Hoy las lecturas nos invitan a pensar en una vida con ritmo, pero lo importante es que ese ritmo se lo da la vida misma. Porque uno quisiera, está bien, hacer penitencia, pero uno quisiera hacerla como a la manera de uno; uno se da cuenta que es necesario pasar trabajos, pero los trabajos de uno, porque son los que no cuestan tanto dolor.

Entonces, de pronto aquí viene mi invitación a estar sintonizados con el ritmo de Dios. Después del pecado ya el corazón humano no palpita a la velocidad que debe; necesita una ayuda. Cuando el órgano del corazón necesita ayuda, le ponen un aparatico que llaman "marcapasos", que ayuda a controlar precisamente que no se acelere pero que tampoco se detenga.

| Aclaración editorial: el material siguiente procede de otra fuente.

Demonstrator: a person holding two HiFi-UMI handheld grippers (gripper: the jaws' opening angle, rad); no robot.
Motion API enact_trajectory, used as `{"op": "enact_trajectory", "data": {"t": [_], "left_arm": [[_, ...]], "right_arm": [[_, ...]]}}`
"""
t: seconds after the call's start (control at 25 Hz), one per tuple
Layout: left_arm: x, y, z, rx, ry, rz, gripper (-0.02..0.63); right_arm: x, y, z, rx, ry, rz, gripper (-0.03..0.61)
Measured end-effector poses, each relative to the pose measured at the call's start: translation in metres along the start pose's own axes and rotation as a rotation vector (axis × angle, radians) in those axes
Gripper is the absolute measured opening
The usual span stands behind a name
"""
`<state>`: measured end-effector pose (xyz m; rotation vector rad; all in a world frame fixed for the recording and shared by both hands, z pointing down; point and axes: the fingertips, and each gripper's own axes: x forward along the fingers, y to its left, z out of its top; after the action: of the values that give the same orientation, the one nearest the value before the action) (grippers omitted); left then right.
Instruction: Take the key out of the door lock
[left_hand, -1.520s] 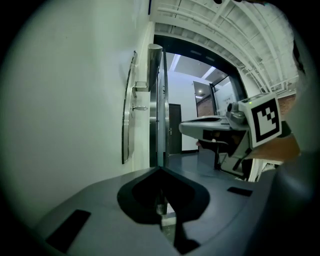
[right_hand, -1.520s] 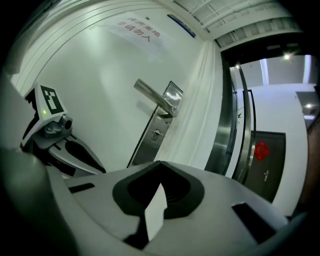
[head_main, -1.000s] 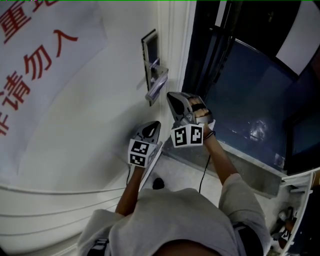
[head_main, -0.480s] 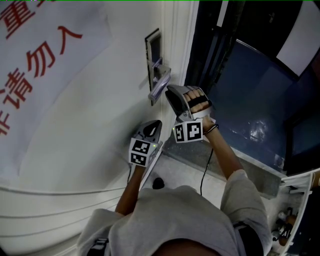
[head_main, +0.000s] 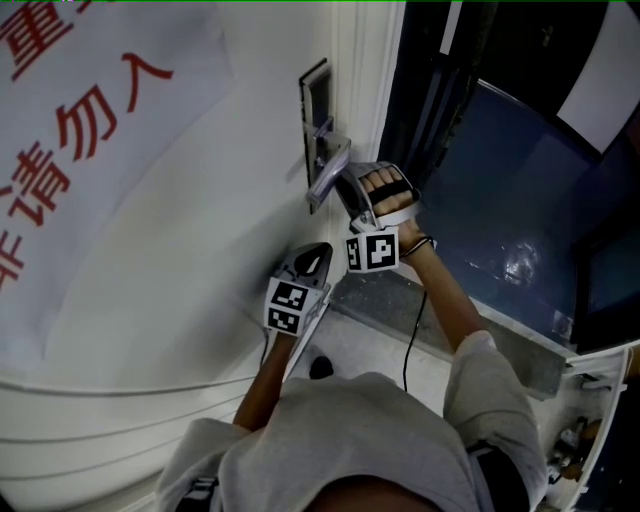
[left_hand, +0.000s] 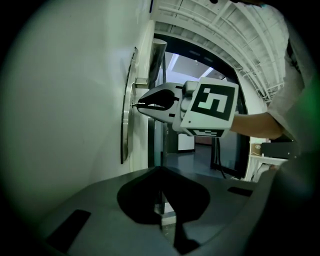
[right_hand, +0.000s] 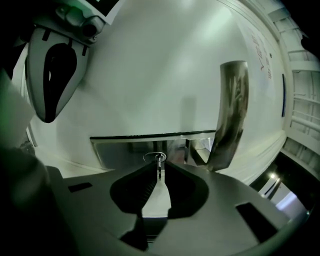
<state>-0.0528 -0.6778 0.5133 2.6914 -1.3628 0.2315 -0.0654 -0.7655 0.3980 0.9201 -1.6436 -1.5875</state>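
At the white door, the right gripper is pressed up to the lock plate, its jaws closed on the key. The key sits in the keyhole with its thin metal head pinched between the jaw tips. The silver door handle stands just to the right of the key in the right gripper view, running upward from the plate.

From the head view, the right gripper sits directly under the handle, at the door's right edge. The person's hand is wrapped around the gripper and its marker cube faces the camera. The left gripper hangs lower and nearer, beside the door face and apart from the lock — its jaws together with nothing between them.

The left gripper view confirms this: its own jaws are drawn shut and empty. Beyond them the right gripper touches its tips to the lock plate, below the handle.

A white poster with large red characters covers the door's left side — a dark doorway opens to the right.
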Motion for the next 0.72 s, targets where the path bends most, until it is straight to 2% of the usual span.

Puede decirse que el cristiano es un ser humano con "marcapasos", que tiene esa ayuda de la gracia y que tiene ese paso del Espíritu para acompasar su corazón al ritmo de Dios. No soy yo el que le tengo que poner el ritmo a Dios, sino es Dios, en la unción de su Espíritu, el que le da el ritmo a mi vida.

Un cristiano es un ser muy hermoso, es un ser muy sabio, es un ser indestructible, es un ser victorioso. Porque cuando llega la tribulación, él no siente que lo están aplastando sino que ha llegado el momento de bombear la sangre; y cuando llega el descanso, él no siente que "ahora llegó el tiempo de mi triunfo"; sino siente que es "el reposo que me da Dios".

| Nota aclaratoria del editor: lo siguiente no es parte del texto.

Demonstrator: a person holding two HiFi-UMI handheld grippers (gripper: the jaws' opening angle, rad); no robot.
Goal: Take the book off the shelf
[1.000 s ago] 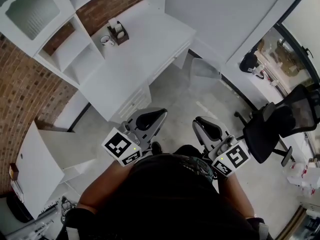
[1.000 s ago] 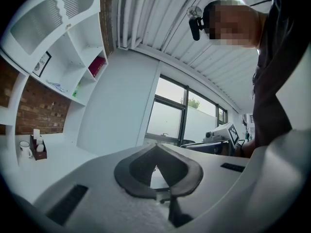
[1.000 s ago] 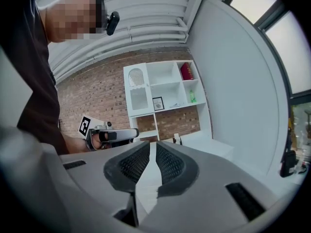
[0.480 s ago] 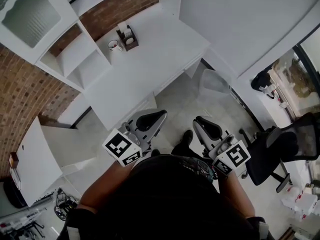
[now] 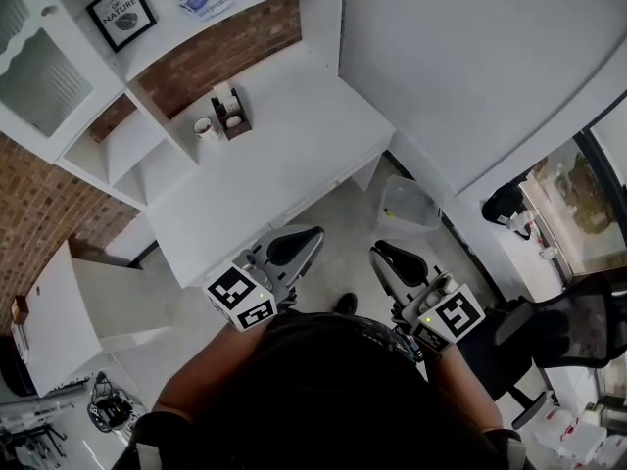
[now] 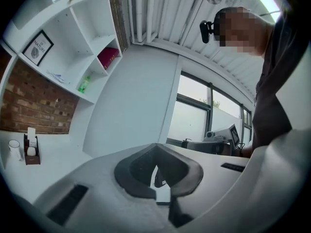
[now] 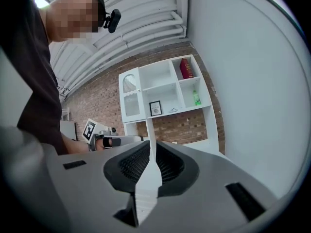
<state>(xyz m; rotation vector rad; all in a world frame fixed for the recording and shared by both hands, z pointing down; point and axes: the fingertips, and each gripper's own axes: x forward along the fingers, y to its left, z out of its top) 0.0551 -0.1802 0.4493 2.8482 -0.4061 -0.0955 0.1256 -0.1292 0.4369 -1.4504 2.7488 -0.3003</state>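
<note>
Head view: the left tool and right tool are held low over the floor, just short of the white table. Left gripper view – its jaws are closed together and empty; the red book sits in an upper compartment of the shelf, well apart. Right gripper view – jaws likewise closed on nothing; the red book stands in the top right compartment, above a green bottle.

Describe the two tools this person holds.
Both the left gripper and right gripper are light grey with black pads on the jaws. Each carries a white cube printed with black square markers. The person wears a dark top.
</note>
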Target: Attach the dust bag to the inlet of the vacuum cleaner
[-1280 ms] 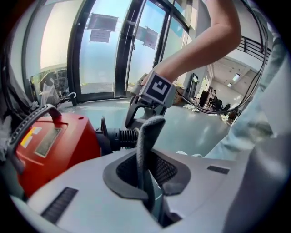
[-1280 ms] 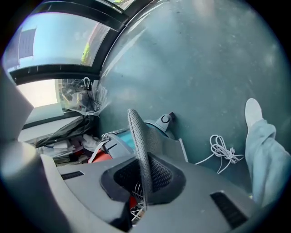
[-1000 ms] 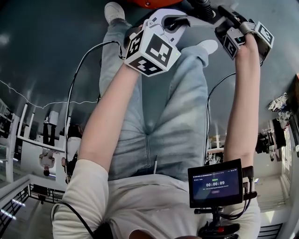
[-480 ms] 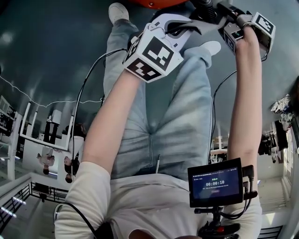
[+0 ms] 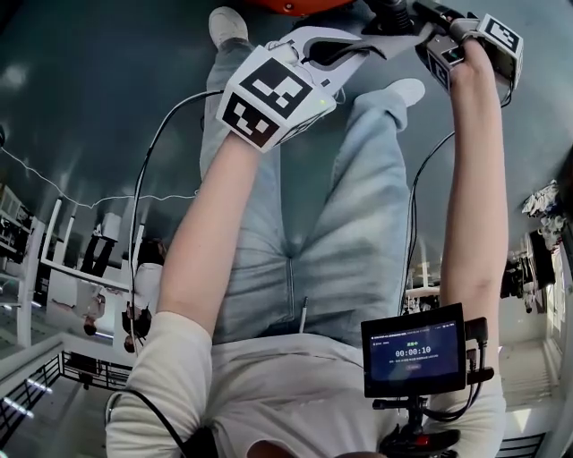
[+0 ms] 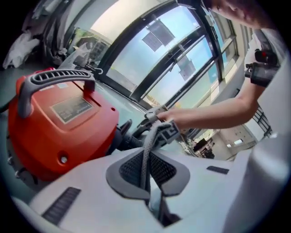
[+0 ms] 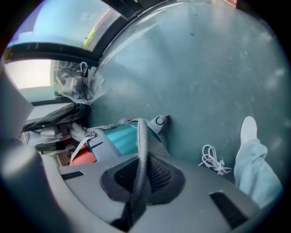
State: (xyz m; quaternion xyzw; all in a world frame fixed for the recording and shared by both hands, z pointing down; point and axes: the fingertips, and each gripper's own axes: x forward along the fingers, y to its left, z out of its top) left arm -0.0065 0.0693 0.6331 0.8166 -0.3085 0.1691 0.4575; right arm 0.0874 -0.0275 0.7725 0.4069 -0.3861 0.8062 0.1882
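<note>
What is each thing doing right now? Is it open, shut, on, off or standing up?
Left gripper: jaws shut, nothing between them.
Right gripper: jaws shut, nothing between them.
Red vacuum cleaner: standing upright.
Small screen: switched on, timer showing.
White cord: lying in a loose bundle.

Looking steeply down past a small monitor (image 5: 414,349) on a black mount, timer glowing on screen. Straight up from the monitor, following a bare forearm to the right gripper (image 5: 430,22), small marker cube (image 5: 501,34) right by the hand. Up and left of the monitor, spotting the left gripper (image 5: 394,43): long white body, big marker cube (image 5: 273,94), hanging over light blue jeans (image 5: 340,224). Farther up from the monitor, catching white shoes (image 5: 224,22) and a sliver of red vacuum cleaner (image 5: 295,4). Also got a black cable (image 5: 143,170) looping well left of the monitor over dark teal floor (image 5: 89,107).
</note>
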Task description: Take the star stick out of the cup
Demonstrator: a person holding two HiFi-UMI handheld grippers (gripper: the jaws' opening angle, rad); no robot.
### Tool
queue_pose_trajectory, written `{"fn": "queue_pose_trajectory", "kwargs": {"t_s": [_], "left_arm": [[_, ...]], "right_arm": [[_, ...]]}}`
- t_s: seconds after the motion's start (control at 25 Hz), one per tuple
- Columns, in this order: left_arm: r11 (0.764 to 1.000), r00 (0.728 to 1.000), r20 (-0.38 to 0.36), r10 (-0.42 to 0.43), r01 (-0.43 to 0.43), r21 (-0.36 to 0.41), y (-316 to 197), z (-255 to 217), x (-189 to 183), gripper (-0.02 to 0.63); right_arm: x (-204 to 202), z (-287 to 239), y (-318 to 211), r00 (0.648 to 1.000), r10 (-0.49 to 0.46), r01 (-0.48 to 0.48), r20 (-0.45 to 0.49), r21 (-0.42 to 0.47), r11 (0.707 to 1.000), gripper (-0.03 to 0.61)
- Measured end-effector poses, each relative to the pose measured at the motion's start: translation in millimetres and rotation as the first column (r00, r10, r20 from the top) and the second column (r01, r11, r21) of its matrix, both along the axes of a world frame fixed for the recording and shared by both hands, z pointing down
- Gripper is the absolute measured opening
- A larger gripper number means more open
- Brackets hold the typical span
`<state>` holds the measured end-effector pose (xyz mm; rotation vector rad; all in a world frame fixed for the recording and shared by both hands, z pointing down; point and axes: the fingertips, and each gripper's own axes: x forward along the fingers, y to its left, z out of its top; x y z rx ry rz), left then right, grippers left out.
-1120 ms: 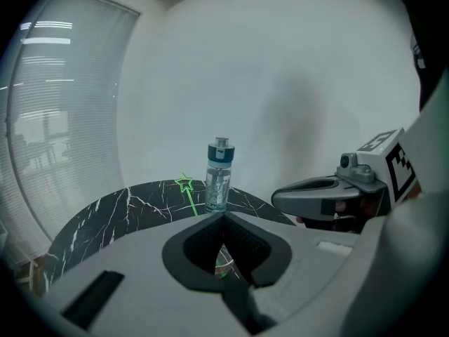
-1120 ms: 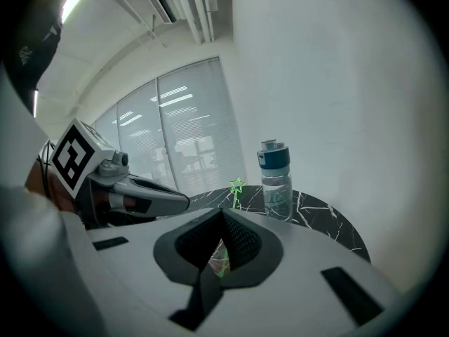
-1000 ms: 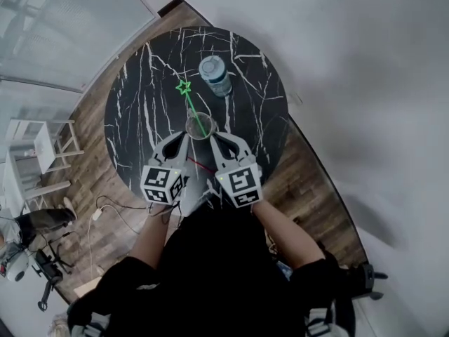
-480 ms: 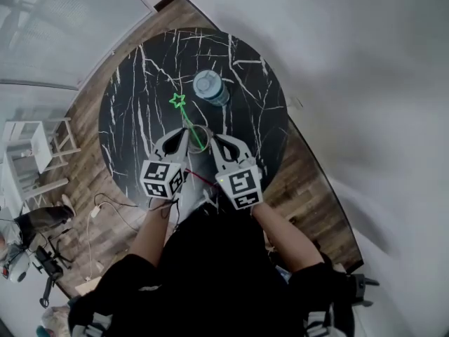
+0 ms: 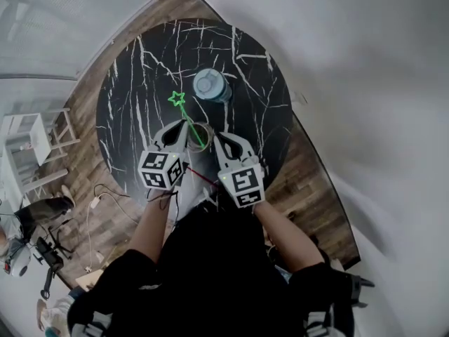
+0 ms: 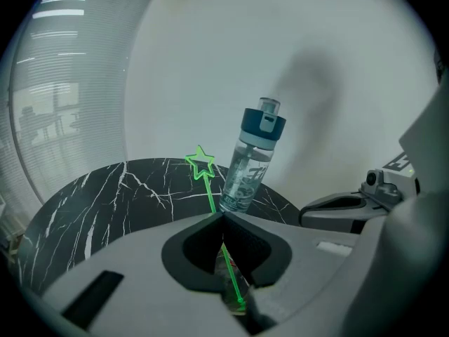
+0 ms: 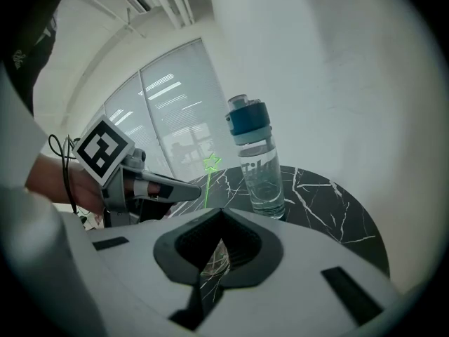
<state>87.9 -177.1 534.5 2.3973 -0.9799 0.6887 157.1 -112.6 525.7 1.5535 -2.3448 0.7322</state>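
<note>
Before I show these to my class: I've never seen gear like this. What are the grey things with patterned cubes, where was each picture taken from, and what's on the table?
There is no robot here. A person holds a two-jaw tool in each hand, the left gripper and the right gripper. The marked cubes are part of them. The top-down picture comes from a camera on the person's head. The other two come from cameras riding on each gripper, looking along its jaws. On the round black table stand a water bottle and a clear cup holding a green star stick. Both grippers' jaws are closed, close to the cup. I cannot tell whether the left one pinches the stick.
</note>
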Motion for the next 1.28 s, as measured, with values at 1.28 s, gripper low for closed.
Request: {"fn": "queue_pose_trajectory", "kwargs": {"t_s": [1.28], "left_arm": [[0.996,0.969,-0.240,-0.060,0.074,0.050,-28.7,-49.8,-3.9,0.006]], "right_arm": [[3.6,-3.7,17.4,1.000,0.014,-0.014,-0.003,-0.003,1.000,-0.003]]}}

Pidámosle al Señor la sabiduría para recibir la vida exactamente así, de manera que las adversidades nos hagan avanzar, y las prosperidades nos hagan bendecir; de modo que los descansos nos permitan cantar, y las tribulaciones nos hagan orar; de modo que el día nos permita trabajar, y la noche nos permita descansar.

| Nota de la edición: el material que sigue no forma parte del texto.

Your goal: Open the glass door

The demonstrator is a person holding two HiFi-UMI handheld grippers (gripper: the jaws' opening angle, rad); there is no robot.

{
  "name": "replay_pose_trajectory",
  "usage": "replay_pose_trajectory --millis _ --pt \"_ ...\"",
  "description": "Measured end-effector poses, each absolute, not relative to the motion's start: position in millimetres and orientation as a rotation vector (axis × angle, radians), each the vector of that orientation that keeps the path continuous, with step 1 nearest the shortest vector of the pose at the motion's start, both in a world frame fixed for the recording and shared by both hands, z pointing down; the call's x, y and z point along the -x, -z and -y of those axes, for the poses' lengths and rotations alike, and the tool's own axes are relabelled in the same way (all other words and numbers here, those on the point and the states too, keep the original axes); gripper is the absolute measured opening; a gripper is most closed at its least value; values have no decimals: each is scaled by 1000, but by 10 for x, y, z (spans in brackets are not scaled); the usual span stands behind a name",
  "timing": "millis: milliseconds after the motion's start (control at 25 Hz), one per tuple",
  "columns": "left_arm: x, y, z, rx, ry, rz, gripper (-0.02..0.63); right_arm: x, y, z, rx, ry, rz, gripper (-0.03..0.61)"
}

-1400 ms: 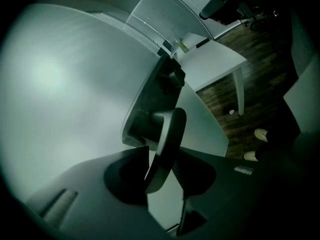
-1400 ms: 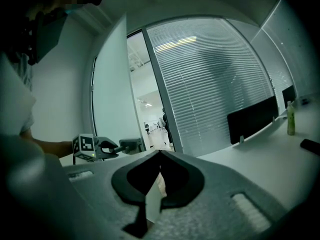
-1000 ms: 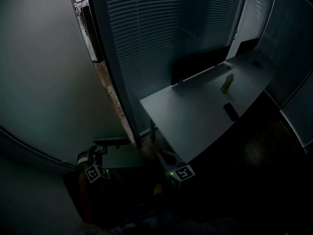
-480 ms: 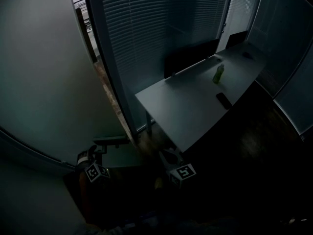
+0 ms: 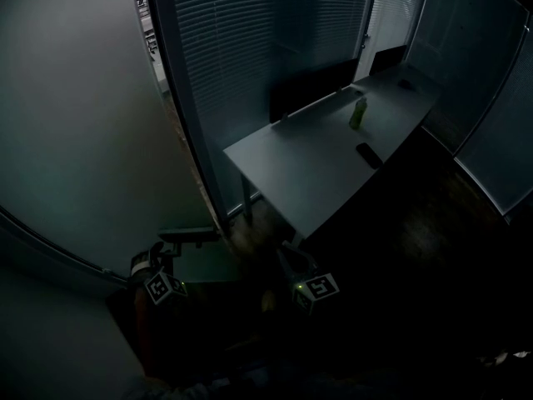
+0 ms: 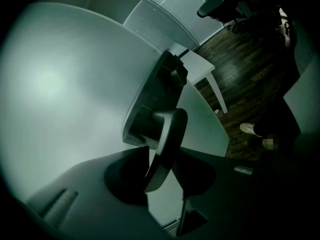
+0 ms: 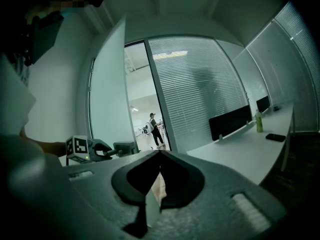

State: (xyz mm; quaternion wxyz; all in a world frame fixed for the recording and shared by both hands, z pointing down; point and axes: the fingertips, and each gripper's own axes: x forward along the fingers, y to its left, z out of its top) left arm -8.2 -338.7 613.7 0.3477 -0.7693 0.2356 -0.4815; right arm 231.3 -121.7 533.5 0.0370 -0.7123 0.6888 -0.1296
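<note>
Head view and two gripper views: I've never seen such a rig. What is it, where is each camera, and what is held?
No robot here: a person holds a two-jaw gripper in each hand. The head view comes from a camera on the person's head, looking down; the other two cameras ride on the grippers, looking along their jaws. The left gripper is closed on the door handle of the frosted glass door, which stands open. The right gripper is shut and empty. On the desk are a green bottle and a dark phone-like slab.
</note>
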Motion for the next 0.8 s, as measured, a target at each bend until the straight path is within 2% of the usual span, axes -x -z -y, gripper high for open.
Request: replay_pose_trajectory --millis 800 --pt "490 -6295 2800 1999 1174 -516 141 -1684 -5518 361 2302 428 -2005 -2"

De modo, en fin, que todo lo que sucede nosotros lo recibamos de las manos de Dios como ese gan "marcapasos", que con la acción del Espíritu, le da el ritmo a nuestra vida.

Propósito: de hoy en adelante, voy a mirar, las adversidades o prosperidades, los fracasos o los éxitos, ya no como mis frustraciones, o mis grandes triunfos, sino voy a tratar de mirar, con la unción del Espíritu, cada cosa que me pasa como el ritmo que Dios le va dando a mi vida.

Para que no se detenga, para que avance, para que yo siga siendo ese peregrino que va por el camino que Él me marca, hasta llegar a la Casa del Padre.

Allá, en ese abrazo final, en esa visión definitiva, allí nos encontraremos con Aquel que le dio el ritmo a nuestra vida y que nos sienta a su mesa para alimentarnos y para alegrarse con nosotros.